- [What you are asked to do]: Lines in the listing below that hold "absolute" are the ones to copy.

- [Exercise data]:
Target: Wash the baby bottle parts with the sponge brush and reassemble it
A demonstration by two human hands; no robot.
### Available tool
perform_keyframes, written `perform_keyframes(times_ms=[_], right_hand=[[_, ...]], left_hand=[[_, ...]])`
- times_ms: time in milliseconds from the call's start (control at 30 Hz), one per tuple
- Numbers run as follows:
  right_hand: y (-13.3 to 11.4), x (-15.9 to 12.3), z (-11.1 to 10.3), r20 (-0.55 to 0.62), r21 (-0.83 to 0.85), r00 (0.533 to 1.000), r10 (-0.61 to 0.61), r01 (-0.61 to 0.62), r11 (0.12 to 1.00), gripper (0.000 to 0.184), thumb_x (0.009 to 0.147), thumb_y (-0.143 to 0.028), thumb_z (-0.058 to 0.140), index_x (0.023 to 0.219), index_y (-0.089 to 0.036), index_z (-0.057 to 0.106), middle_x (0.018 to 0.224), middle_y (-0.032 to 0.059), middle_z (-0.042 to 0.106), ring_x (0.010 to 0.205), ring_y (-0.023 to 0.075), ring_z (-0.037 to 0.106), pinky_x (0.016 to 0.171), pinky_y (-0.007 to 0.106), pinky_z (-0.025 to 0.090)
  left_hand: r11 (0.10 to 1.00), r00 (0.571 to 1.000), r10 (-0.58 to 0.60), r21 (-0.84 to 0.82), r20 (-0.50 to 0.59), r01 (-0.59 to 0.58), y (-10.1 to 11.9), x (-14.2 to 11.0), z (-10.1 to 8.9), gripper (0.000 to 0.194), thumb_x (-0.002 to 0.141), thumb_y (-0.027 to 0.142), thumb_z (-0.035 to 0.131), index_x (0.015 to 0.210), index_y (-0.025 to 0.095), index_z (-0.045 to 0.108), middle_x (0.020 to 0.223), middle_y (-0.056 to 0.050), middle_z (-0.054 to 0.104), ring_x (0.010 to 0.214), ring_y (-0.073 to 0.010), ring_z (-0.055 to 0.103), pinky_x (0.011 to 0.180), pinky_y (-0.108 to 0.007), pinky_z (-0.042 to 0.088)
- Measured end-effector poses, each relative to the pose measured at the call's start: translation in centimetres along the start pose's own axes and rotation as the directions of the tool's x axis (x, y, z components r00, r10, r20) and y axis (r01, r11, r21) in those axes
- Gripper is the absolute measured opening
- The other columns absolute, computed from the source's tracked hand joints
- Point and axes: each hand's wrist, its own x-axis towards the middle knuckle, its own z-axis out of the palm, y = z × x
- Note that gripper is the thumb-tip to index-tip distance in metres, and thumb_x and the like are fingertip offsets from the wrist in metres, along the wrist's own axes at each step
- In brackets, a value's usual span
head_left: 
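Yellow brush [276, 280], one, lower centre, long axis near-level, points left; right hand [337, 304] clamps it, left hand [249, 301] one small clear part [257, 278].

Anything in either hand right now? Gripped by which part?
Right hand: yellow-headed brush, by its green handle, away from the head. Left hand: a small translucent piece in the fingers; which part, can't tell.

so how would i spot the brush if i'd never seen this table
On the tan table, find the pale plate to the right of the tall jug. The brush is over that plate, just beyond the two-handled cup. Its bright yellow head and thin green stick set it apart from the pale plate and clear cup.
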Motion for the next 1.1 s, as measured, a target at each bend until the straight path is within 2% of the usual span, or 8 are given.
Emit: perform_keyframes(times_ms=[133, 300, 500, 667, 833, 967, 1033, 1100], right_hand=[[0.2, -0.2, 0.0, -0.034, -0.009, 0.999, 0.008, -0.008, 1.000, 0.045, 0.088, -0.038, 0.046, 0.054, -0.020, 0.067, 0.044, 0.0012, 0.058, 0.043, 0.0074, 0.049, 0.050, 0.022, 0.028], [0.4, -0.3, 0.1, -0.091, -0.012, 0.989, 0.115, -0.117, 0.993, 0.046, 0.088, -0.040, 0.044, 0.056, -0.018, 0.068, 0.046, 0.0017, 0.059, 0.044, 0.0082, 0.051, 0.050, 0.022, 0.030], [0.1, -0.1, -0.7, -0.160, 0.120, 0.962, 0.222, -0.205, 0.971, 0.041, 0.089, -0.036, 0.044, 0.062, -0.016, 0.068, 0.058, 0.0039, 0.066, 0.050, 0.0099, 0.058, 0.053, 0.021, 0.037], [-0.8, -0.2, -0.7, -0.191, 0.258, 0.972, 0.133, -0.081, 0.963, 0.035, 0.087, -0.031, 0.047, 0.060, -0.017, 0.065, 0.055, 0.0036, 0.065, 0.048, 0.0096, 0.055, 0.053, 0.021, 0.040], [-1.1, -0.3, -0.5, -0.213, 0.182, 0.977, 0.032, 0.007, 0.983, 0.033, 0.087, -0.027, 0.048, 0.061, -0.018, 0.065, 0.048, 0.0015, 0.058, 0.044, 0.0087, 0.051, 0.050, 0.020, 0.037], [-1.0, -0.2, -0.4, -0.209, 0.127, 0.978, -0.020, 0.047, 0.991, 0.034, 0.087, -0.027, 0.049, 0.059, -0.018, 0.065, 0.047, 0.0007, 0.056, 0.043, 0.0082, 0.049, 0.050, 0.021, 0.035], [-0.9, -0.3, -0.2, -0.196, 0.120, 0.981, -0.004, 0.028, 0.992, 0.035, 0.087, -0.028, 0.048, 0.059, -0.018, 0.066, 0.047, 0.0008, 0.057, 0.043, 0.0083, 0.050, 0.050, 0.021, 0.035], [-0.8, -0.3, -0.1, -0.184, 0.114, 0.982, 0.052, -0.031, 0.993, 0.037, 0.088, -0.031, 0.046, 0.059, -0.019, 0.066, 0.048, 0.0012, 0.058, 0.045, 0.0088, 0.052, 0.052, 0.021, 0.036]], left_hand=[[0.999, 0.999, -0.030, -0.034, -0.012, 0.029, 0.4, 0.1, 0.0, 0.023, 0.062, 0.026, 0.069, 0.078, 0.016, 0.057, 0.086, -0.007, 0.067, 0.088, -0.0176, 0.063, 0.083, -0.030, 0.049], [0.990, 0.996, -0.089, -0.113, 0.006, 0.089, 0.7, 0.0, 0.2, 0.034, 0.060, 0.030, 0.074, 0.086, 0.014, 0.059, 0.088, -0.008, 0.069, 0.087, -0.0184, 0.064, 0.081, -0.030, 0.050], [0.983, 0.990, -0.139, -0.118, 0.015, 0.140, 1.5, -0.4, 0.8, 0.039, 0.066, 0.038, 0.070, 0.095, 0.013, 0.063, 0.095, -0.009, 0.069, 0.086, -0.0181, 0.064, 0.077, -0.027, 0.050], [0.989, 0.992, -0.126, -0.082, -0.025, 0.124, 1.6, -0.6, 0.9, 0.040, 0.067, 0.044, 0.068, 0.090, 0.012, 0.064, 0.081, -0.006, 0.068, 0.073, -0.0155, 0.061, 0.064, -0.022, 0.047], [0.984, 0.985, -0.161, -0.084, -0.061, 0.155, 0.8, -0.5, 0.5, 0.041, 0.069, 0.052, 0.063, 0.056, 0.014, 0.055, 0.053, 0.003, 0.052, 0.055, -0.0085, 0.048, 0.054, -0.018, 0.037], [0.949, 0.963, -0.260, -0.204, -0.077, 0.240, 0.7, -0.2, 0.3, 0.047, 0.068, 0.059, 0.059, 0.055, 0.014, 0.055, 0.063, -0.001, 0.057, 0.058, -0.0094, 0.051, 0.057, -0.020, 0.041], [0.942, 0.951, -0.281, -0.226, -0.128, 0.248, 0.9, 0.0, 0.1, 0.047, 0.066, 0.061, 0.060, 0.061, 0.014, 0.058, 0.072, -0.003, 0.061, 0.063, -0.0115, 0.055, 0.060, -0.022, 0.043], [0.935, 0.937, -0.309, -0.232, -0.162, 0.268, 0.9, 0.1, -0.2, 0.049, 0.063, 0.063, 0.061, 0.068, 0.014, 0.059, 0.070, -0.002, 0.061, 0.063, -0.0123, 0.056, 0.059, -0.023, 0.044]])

- [Written reply]:
- Gripper is the absolute measured opening
- The other columns absolute, computed from the source's tracked hand joints

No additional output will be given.